Prepararla para acostarse era un ritual, y esta noche había en ella un aire de satisfacción.
—Estarás enterada del problema con el señor Johnny, Kerensa —dijo.
—Sí, señora, lo he oído.
—Es lamentable —continuó encogiéndose de hombros—. Inevitable, empero. No se parece a… su hermano.
—No, señora. Dos hermanos no podrían ser más distintos.
Sonrió, más tranquila de lo que yo la había visto antes. Le trencé la cabellera y se la até alrededor de la cabeza. Se la veía hermosa en su ondeante bata de casa.
—Está usted muy bella esta noche, señora —le dije, porque sentía la necesidad de consolarla… quizá a causa de lo que había oído en la cocina.
—Gracias, Kerensa —replicó ella.
Poco después de eso me dejó ir, diciendo que esa noche no me necesitaría más.
Me dirigí al cuarto de Mellyora y la encontré sentada junto a la ventana, contemplando el jardín iluminado por la luna. Sobre una mesa cercana estaba su bandeja, símbolo de su solitaria vida.
—Así que por una vez estás libre —dije.
—No por mucho —comentó haciendo una mueca—. Dentro de unos minutos debo ir a sentarme junto a Sir Justin.
—Te hacen trabajar demasiado.
—Oh, no me molesta.
Se la veía radiante. El aspecto, pensé, de una mujer enamorada. "Oh, Mellyora", pensé, "temo que serías muy vulnerable."
—Pobre Sir Justin —continuó ella—. Es terrible verlo cómo está y pensar en lo que era. Recuerdo a papá…
—Es injusto que te hagan cuidarlo a él también —dije. —Podría ser peor.
"Sí", pensé. "Podrías tener que trabajar como una esclava en una casa donde no estuviera Justin. A eso te refieres, ¿verdad?"
Después me pregunté qué le había ocurrido a mi relación con Mellyora. Antes le habría dicho las cosas que estaba pensando en ese momento.
No era que nosotras hubiésemos cambiado. Era simplemente que aquella peligrosa situación era un asunto tan delicado, tan importante para Mellyora que no desearía discutirlo ni recibir consejos, ni siquiera de mí.
—Y ahora —agregué, cambiando de tema—, Johnny ha vuelto.

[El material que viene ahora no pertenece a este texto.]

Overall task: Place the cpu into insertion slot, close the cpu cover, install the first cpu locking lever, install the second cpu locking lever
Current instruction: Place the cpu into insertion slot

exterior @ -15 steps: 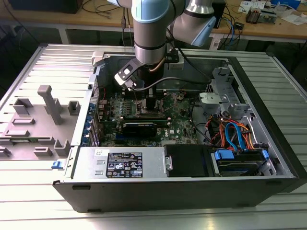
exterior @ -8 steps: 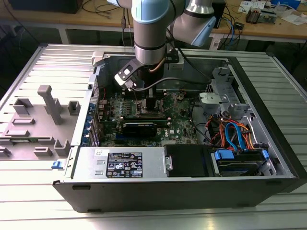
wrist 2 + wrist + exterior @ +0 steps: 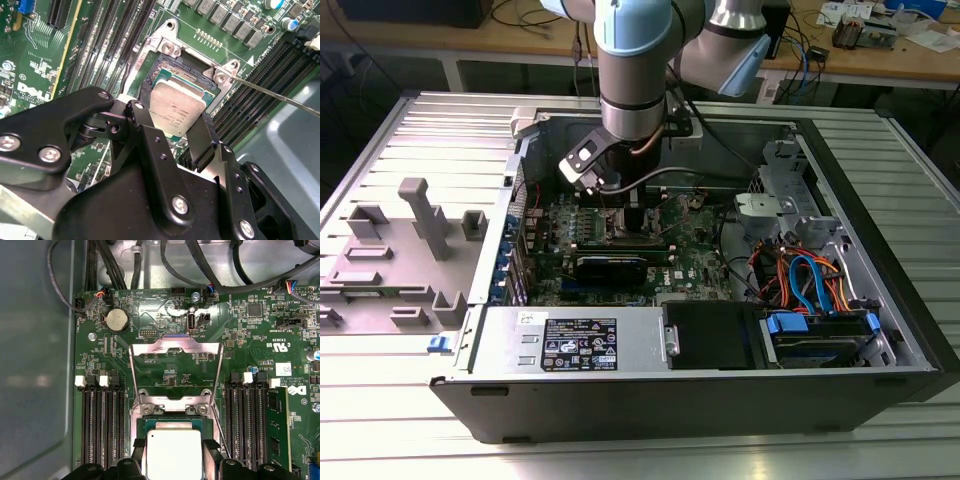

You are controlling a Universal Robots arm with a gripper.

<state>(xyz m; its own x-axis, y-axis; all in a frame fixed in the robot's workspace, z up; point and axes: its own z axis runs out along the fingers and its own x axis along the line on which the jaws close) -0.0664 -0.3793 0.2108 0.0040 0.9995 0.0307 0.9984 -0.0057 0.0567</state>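
Second wrist view: claw (image 3: 170, 119) grips cpu (image 3: 178, 104)

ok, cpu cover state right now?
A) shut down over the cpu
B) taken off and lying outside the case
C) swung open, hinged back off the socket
C: in the first wrist view the cpu cover is hinged back off the insertion slot, and the cpu has its metal top bare with no frame over it.
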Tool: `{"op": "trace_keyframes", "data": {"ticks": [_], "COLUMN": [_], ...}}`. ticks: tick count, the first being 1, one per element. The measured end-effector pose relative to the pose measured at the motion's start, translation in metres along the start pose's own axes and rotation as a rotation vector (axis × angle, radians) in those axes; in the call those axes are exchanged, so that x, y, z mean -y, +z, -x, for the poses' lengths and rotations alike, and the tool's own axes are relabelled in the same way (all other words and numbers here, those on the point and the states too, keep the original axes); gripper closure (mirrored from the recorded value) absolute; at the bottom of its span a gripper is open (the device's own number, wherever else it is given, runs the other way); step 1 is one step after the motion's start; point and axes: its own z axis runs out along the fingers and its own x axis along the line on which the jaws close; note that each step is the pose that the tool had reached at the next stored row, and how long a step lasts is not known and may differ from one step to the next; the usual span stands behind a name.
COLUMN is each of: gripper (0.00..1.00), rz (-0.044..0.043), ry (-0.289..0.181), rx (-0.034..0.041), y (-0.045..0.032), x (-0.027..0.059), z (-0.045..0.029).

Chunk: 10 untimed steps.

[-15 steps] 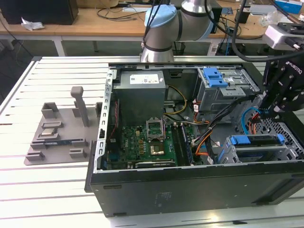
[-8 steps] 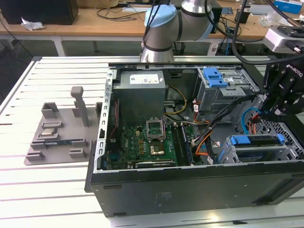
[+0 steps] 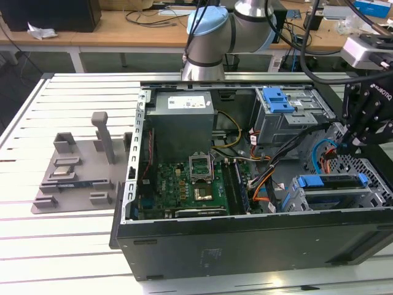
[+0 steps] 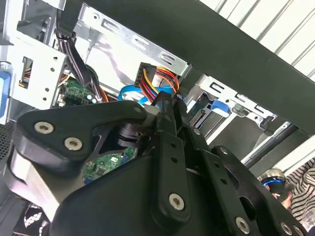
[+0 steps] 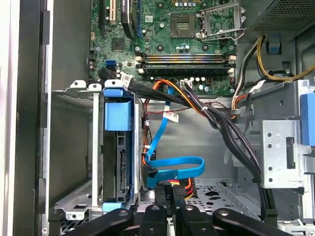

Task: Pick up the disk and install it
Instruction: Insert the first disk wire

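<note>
The black, angular metal gripper (image 5: pixel 169 209) has its linked fingers drawn close together, only a narrow gap between them. Their tips sit at a small black plug (image 5: pixel 170 194) fed by a bundle of red, yellow and black wires (image 4: pixel 156 78); whether they pinch it cannot be told. In the exterior view the gripper (image 3: pixel 353 144) hangs at the right edge of the frame, reaching down inside the open black sheet-metal computer case (image 3: pixel 245 246).

Just beside the plug, a flat, glossy blue ribbon cable (image 5: pixel 177 164) loops across the bare grey case floor. Near it, the disk (image 5: pixel 119 162) is seen edge-on, a thin grey slab with blue plastic side rails, seated in a perforated silver metal drive cage (image 5: pixel 74 147). In the exterior view the disk (image 3: pixel 328 182) lies in that cage at the lower right, its blue rail along the top.

Further off, a green circuit board (image 3: pixel 184 190) with square sockets and long memory slots covers the case floor at centre. Above it in the frame stands a boxy grey power supply (image 3: pixel 184 123) with a white sticker. At upper right is a bare blue plastic bracket (image 3: pixel 276 98) on a grey metal cage.

The case rests on a ribbed white slatted table (image 3: pixel 61 246); a matt grey moulded fixture tray (image 3: pixel 73 172) lies at the exterior view's left.
</note>
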Motion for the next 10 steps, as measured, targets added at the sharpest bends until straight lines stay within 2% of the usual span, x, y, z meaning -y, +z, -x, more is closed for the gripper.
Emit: {"op": "trace_keyframes", "data": {"ticks": [6, 10], "gripper": [0.83, 0.83], "rz": [0.0, -0.0001], "ry": [0.0, 0.001], "rx": [-0.0044, -0.0096], "y": [0.001, 0.0021], "x": [-0.001, -0.0037], "z": [-0.0203, -0.0307]}}
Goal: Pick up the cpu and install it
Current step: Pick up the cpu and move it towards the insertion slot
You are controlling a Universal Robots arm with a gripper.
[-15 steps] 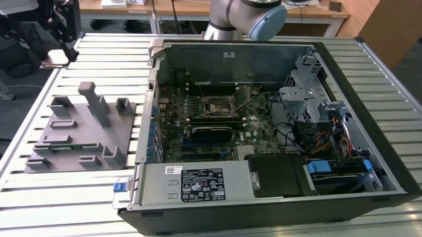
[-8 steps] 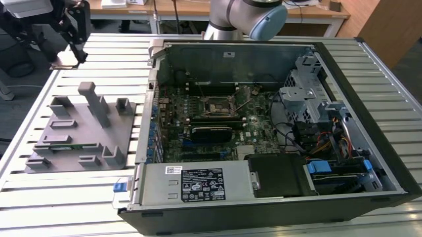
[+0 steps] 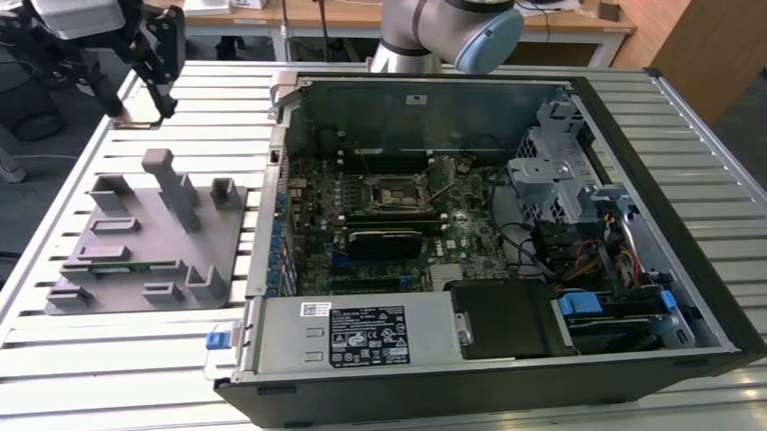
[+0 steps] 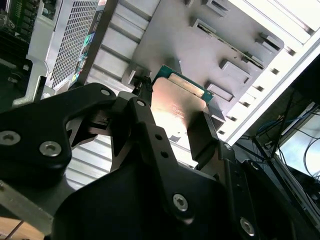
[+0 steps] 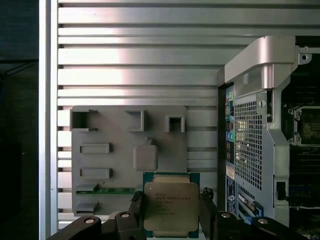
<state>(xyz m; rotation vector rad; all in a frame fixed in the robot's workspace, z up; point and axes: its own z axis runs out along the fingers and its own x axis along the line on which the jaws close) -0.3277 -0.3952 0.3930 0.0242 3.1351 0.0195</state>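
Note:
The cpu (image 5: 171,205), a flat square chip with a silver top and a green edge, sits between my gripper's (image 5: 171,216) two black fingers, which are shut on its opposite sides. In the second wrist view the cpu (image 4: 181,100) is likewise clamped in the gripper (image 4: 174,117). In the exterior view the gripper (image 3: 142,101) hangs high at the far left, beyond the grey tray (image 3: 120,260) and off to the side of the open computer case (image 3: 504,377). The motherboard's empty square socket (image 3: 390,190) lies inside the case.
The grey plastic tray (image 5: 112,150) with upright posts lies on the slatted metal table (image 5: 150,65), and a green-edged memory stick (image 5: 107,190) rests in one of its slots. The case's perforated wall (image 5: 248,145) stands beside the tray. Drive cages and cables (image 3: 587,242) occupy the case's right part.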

—¡Oh… Johnny! No es totalmente inesperado. Johnny siempre será Johnny.
Lo dijo en tono casi complaciente, sugiriendo cuan diferente era Justin. Entonces pensé en. Judith, que había dicho casi lo mismo. Dos mujeres… ambas enamoradas del mismo hombre… profunda y apasionadamente, pues aunque Mellyora era serena y Judith estaba muy lejos de serlo, ambas eran víctimas de una honda emoción.

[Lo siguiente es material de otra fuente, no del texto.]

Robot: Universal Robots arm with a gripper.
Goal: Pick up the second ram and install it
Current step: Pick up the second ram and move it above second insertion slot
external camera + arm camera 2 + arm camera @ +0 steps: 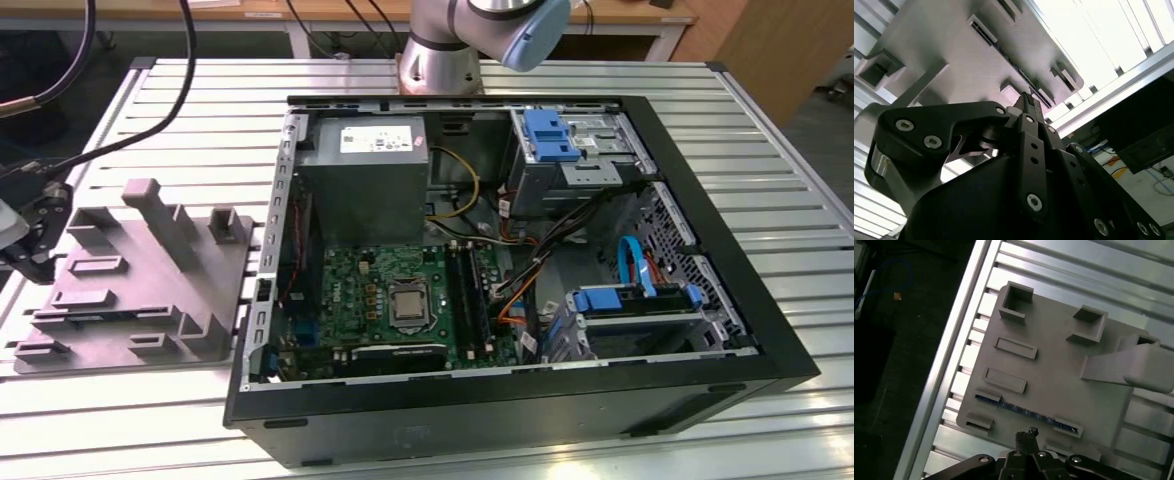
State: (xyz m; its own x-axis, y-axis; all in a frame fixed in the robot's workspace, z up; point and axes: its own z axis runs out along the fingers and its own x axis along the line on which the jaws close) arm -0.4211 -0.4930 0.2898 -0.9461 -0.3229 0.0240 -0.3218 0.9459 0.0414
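Grey plastic holder (1054,365) on the slatted surface (1064,270), propping the memory stick (1024,412) upright on edge in its slot, easy to pinch; jaws pressed together, empty, poised near it.

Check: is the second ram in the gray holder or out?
In: the second ram stands on edge in a slot of the gray holder, end effector near it.

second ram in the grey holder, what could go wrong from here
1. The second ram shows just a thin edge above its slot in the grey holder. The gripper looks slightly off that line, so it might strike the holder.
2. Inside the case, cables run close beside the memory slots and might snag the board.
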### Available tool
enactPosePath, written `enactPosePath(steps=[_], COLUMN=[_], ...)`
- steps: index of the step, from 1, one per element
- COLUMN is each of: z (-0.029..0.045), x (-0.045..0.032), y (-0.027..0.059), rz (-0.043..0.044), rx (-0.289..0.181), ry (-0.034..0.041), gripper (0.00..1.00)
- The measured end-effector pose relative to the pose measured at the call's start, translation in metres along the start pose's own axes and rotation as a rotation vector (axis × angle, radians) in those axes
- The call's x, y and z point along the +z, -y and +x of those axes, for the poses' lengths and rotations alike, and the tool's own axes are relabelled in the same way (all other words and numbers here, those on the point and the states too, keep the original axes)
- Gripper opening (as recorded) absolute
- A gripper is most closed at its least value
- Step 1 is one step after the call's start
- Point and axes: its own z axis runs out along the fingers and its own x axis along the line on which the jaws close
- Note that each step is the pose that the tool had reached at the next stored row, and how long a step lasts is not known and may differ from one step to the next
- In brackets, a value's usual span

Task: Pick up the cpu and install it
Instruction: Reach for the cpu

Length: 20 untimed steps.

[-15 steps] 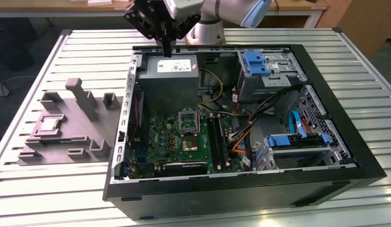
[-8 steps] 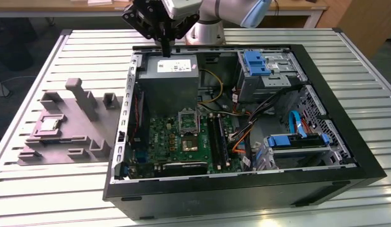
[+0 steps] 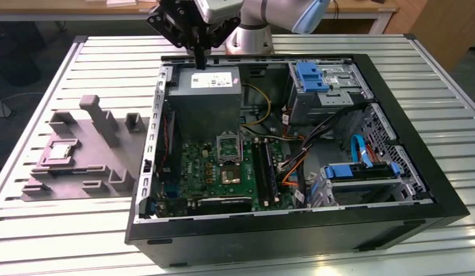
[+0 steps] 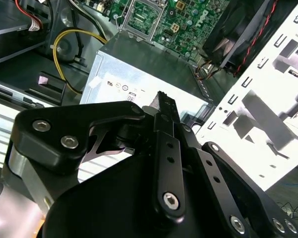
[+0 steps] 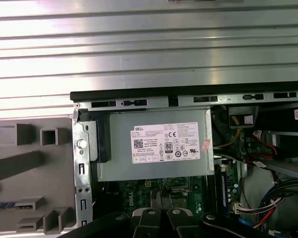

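Observation:
The cpu (image 3: 60,151), a small pale square chip, lies in a recess of the grey moulded tray (image 3: 76,172) at the exterior view's left, beside the open computer case (image 3: 299,230). My gripper (image 3: 199,59) hangs far from it, over the case's back edge above the grey power supply (image 3: 207,98), with its black fingers shut together and nothing held. The fingertips (image 4: 164,105) also appear pressed together in the second wrist view. On the green motherboard (image 3: 222,172) the black cpu socket (image 3: 228,146) sits with its metal frame, just beyond the power supply (image 5: 156,144).
Inside the case are blue drive brackets (image 3: 313,76), a drive cage (image 3: 360,172), loose cables (image 3: 299,155) and a dark glossy chip (image 3: 228,176). The tray has upright posts (image 3: 99,118). Everything rests on a slatted metal table (image 3: 69,241).

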Motion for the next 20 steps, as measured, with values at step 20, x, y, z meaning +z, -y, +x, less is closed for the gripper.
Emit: enactPosePath(steps=[20], z=[0.0074], x=[-0.0002], y=[0.0005], rz=[0.0000], rx=[0.000], ry=[0.0000], gripper=[0.11])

—Ojalá que él no hubiese vuelto —dije.
—¿Le tienes miedo?
—No exactamente miedo, pero él puede ser una molestia. Oh, no temas. Sabré cómo manejarlo.
—De eso estoy segura.
Se volvió para mirar por la ventana y yo supe que no pensaba en Johnny y yo, porque todos sus pensamientos eran para Justin, y así sería en el futuro. Estaba tan obsesionada por su amor como Judith; afortunadamente para Mellyora, su carácter era más equilibrado.

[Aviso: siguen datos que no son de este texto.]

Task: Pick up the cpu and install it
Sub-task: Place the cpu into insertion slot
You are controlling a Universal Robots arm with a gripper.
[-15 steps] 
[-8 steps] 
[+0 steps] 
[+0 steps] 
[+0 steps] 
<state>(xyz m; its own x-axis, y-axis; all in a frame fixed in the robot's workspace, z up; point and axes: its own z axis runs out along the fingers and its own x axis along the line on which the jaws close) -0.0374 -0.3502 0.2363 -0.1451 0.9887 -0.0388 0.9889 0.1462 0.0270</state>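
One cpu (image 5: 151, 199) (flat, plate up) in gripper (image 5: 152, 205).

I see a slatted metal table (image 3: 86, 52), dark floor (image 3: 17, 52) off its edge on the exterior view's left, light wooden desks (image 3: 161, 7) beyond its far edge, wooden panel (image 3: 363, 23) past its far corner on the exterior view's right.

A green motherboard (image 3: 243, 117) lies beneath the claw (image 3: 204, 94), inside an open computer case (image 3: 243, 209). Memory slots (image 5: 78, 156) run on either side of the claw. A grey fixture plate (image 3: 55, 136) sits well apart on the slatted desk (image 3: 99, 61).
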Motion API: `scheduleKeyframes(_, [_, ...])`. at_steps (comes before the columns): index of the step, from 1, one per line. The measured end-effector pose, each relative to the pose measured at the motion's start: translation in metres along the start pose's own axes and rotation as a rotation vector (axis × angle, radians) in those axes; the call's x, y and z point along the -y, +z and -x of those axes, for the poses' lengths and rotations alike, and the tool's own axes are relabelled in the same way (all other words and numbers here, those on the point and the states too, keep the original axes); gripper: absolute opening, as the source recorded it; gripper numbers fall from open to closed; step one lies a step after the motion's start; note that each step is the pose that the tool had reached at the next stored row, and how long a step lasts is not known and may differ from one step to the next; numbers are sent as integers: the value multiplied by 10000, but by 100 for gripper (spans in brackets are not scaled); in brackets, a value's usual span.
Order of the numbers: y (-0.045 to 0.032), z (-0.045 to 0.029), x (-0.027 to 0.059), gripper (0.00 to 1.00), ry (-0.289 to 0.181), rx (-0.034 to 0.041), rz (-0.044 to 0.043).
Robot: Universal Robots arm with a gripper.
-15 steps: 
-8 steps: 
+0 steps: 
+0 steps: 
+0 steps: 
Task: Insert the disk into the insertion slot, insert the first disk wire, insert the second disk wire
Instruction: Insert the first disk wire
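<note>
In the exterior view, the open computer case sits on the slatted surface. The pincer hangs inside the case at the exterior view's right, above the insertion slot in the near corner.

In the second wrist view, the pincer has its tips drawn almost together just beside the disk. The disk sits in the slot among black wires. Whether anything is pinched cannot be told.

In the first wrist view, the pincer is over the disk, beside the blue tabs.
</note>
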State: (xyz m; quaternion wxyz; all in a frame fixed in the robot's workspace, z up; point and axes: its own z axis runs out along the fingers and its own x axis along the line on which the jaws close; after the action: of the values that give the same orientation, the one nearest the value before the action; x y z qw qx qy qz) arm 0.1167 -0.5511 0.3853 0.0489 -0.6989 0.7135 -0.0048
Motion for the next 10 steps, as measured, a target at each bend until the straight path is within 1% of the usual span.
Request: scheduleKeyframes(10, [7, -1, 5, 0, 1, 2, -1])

Algún vínculo se había cortado entre nosotras, ya que al profundizarse su emoción hacia otra persona, quedaba menos tiempo en su vida para otras.
Le pregunté entonces si había tenido alguna noticia de Kim; ella se sobresaltó y por algunos segundos pareció que le costaba recordarle.
—Kim… oh, no. Él no quiso escribir. Siempre decía que no escribía cartas, pero que algún día iba a volver.
—¿Crees que lo hará?
—Por supuesto. Siempre estuvo seguro de ello. Fue una especie de promesa, y Kim siempre cumple sus promesas.
Experimenté gran satisfacción. Me lo imaginé regresando a Saint Larston, entrando un día en el Abbas. Podía imaginarme su voz: "Vaya, Kerensa, te has convertido en una señorita fascinadora." Y cuando viese a Mellyora, obsesionada por Justin, se haría más amigo mío que de ella. Yo estaba segura de que era posible hacer de la vida lo que una quisiera, pero ¿también se podría traer de vuelta a la gente que una quería traer? Debía preguntarlo a abuelita.